Press 'need to act' after Leveson

 
Gerry McCann and Christopher Jeffries Gerry McCann and Chris Jeffries launched the Hacked Off campaign

The press have been urged to take action over Leveson Inquiry recommendations to regulate the newspaper industry.

Lord Justice Leveson called for a new independent watchdog - which he said should be underpinned by legislation.

Culture Secretary Maria Miller told the BBC "the gauntlet has been thrown down" to newspapers to outline how they would set up tough self-regulation instead.

A campaign has been launched calling on MPs to implement the proposals in full.

Leveson Inquiry witnesses Gerry McCann, the father of missing Madeleine McCann, and Christopher Jeffries, who was wrongly arrested for the murder of Joanna Yeates, launched the petition which is on the campaign group Hacked Off's website.

Lord Justice Leveson's 2,000-page report into press ethics, published on Thursday, found that press behaviour was "outrageous" and "wreaked havoc with the lives of innocent people".

He said the press - having failed to regulate itself in the past - must create a new and tough regulator but it had to be backed by legislation to ensure it was effective.

The report exposed divisions in the coalition government, with Prime Minister David Cameron opposing statutory control, unlike his deputy Nick Clegg, who wants a new law introduced without delay.

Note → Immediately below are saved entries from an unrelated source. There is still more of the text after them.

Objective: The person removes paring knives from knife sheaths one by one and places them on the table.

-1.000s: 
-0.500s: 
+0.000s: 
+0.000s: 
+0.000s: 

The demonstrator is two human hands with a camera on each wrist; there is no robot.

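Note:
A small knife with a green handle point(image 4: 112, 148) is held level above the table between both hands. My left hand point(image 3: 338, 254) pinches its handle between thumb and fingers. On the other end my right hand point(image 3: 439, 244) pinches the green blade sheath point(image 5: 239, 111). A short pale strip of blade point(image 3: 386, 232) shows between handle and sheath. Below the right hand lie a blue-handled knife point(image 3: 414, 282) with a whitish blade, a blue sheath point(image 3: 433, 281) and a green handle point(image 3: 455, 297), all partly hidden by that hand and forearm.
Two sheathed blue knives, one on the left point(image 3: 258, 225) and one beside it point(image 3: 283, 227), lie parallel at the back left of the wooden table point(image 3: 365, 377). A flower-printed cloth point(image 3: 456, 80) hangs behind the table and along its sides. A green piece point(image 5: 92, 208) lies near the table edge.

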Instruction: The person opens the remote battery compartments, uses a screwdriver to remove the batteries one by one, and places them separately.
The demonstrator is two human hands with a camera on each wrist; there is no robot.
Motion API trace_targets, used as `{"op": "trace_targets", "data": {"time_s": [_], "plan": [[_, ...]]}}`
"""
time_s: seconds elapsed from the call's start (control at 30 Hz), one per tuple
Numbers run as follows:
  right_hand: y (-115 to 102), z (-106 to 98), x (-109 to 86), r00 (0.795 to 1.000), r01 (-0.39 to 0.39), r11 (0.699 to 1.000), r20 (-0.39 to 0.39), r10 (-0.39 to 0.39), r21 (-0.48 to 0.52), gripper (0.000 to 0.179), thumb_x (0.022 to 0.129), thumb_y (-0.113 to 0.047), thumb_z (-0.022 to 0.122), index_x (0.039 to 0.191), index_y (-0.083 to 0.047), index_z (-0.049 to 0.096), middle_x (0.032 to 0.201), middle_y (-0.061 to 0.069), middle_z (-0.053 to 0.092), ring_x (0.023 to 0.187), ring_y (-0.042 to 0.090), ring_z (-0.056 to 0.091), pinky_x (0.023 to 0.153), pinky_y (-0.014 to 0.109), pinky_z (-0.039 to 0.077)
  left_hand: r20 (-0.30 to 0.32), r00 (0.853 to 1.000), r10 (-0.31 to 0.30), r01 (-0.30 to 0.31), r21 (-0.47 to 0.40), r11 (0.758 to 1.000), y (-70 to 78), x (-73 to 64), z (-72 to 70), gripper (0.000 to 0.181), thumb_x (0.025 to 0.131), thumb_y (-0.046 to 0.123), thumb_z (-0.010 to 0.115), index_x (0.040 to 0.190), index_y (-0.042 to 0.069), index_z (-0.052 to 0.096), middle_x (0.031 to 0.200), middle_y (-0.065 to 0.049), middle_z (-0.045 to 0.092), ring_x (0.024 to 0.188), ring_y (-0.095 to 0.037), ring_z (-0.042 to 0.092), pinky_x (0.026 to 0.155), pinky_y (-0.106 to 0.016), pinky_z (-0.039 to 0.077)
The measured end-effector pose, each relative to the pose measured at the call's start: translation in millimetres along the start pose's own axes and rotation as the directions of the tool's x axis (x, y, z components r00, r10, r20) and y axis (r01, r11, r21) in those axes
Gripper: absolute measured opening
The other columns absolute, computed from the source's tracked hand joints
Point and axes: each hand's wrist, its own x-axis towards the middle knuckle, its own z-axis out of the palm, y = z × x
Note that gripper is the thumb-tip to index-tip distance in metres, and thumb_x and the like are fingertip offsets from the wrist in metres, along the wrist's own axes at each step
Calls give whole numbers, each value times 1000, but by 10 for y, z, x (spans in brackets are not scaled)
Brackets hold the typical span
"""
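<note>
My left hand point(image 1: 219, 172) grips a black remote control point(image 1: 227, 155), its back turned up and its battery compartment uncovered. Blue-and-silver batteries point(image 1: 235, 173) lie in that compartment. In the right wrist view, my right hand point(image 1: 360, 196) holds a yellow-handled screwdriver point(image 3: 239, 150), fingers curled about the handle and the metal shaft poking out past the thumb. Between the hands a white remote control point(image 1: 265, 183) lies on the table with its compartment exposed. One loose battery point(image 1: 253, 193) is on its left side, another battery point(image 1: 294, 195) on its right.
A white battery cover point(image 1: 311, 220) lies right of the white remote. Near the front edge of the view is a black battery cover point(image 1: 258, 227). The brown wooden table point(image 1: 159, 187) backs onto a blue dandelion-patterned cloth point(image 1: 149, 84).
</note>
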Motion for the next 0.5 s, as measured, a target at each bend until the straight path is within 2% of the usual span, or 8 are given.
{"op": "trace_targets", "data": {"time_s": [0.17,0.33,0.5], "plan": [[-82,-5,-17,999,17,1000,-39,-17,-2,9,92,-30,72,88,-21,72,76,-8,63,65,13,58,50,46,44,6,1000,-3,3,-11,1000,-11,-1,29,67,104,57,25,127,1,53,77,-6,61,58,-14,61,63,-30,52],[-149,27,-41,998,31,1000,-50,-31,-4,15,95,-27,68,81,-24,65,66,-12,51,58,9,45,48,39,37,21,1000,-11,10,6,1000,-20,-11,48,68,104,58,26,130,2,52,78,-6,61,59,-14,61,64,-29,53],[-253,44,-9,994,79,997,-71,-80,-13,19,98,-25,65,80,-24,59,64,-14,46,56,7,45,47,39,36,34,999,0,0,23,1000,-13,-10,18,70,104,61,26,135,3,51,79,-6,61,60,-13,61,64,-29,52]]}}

Following cross-party talks on Thursday night - which will resume next week - the Department for Culture, Media and Sport will begin the process of drawing up a draft bill implementing the Leveson recommendations.

Proposed new press law

Would:

  • Create a process to "validate" the independence and effectiveness of the new self-regulation body
  • Validate a new process of independent arbitration for complainants - which would benefit both the public and publishers by providing speedy resolutions
  • Place a duty on government to protect the freedom of press

Would not:

  • Establish a body to regulate the press directly
  • Give any Parliament or government rights to interfere with what newspapers publish

It is thought the draft legislation may be ready within a fortnight.

The prime minister believes this process will only serve to highlight how difficult it is to try to legislate in a complex and controversial area while Labour and the Lib Dems think it will demonstrate the opposite.

But the BBC's Norman Smith says Labour sources fear the government will produce draft legislation written in such a way as to discredit the proposals - "like something the Stasi [East German secret police] had written".

Gauntlet thrown

Speaking on BBC Breakfast, Mrs Miller said: "Our concern is that we simply don't need to have that legislation to achieve the end of objectives and in drafting out this piece of legislation what we are going to be demonstrating is that it wouldn't be a simple two-clause bill."

She said Conservative ministers felt that legislation "would actually give the opportunity in the future to bring into question the ability of Parliament to stay out of the issue of free press and difficult for Parliament to not have a statutory framework on which they could hang further bits of legislation".

She went on: "At this point what we should be focusing in on is the fact that the gauntlet has been thrown down to the industry.

Analysis

Government sources say they expect to produce a draft "Leveson" bill within a fortnight.

However they expect the draft bill to underline their argument that any legislation would be much more unwieldy and extensive than envisaged by supporters of Leveson. They believe the draft bill will support their view that legislation would therefore be a threat to the freedom of the press.

Instead, ministers want the newspaper industry to come forward with their own plans for regulation "within months." It's also being made clear that if the industry fails to agree on an acceptable revised package..then "the legislative stick remains an option."

Earlier, Culture Secretary Maria Miller said alongside the issue of legislation, she had "very grave concerns" about some of the other details in the Leveson report -including on the role of Ofcom and rules on data protection.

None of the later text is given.